Bailey and her family lived in Enniskillen and Oranmore for a number of years until she and her mother moved back to England in 1963. While in Ireland, Bailey became rather successful at producing marquetry works, and even had an apprentice working under her. She had tried her hand at a variety of mediums, all complimenting and adding to one another, but it was not until she turned 50 and returned to England that she took to painting as a career.

 

A key characteristic to Bailey’s work, and one that makes it undoubtedly an original, is that she never painted with a brush and only ever used a palette knife to apply paint to the canvas.

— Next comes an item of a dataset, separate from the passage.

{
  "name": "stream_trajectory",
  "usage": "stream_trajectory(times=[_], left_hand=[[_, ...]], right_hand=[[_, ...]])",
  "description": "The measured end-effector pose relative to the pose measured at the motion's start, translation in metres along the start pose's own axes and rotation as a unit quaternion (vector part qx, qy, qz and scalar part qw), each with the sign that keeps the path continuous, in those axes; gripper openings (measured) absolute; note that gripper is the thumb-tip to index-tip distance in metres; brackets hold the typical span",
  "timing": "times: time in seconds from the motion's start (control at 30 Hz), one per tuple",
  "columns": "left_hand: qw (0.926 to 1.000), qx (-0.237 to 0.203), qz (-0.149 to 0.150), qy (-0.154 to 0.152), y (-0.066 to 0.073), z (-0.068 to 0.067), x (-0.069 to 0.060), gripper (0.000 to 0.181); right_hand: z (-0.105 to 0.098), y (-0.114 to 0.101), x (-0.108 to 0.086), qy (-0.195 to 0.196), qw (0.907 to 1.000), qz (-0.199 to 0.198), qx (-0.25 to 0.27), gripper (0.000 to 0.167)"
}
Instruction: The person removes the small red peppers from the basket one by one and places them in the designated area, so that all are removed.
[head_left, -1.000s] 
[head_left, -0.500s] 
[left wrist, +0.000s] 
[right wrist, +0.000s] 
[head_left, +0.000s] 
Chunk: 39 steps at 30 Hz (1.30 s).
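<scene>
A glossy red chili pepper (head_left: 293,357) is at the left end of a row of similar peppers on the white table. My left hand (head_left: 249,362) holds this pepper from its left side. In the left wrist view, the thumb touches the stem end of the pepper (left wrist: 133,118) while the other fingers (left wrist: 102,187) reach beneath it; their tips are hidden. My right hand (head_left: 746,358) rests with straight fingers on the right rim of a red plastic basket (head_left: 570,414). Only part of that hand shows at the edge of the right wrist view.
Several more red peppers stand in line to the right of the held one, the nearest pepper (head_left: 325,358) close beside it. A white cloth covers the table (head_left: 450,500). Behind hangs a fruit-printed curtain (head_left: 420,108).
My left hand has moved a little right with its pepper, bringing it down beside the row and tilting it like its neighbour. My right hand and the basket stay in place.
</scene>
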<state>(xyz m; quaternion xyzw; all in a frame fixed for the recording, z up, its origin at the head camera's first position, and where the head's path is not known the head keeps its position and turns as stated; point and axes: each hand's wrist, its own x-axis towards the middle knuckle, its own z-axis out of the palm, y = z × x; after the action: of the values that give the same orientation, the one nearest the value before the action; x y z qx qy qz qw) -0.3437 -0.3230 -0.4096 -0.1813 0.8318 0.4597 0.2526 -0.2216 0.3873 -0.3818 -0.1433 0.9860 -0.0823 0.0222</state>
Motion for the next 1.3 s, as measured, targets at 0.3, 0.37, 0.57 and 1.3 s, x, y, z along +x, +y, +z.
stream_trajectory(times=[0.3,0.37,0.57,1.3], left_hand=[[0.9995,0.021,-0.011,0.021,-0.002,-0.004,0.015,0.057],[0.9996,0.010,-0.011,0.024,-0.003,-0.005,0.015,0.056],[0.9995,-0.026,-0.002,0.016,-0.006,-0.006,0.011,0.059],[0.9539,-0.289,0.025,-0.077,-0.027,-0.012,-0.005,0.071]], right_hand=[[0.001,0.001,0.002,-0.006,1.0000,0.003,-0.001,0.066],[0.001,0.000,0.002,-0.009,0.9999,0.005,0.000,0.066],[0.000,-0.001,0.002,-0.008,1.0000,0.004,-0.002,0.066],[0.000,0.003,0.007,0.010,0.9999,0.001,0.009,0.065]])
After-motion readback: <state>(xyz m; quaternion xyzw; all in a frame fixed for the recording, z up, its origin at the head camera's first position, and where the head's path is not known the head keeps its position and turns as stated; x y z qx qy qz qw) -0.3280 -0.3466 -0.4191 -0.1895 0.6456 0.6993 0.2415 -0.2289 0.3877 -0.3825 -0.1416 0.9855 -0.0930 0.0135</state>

The scenes that she is depicting are often rough, natural locations that have been untouched by people, and so the use of a palette knife rather than a brush contributes to this ruggedness.

 

Bailey continued to paint until she turned 90 in 2004, after she had opened her last exhibitions at St. Mary’s in Cornwall. Her work is recognisable for the lively water and the natural feel of the land. This can be felt in lot 425 in this month’s auction which is a landscape of Lough na Fooey in Connemara by Bailey.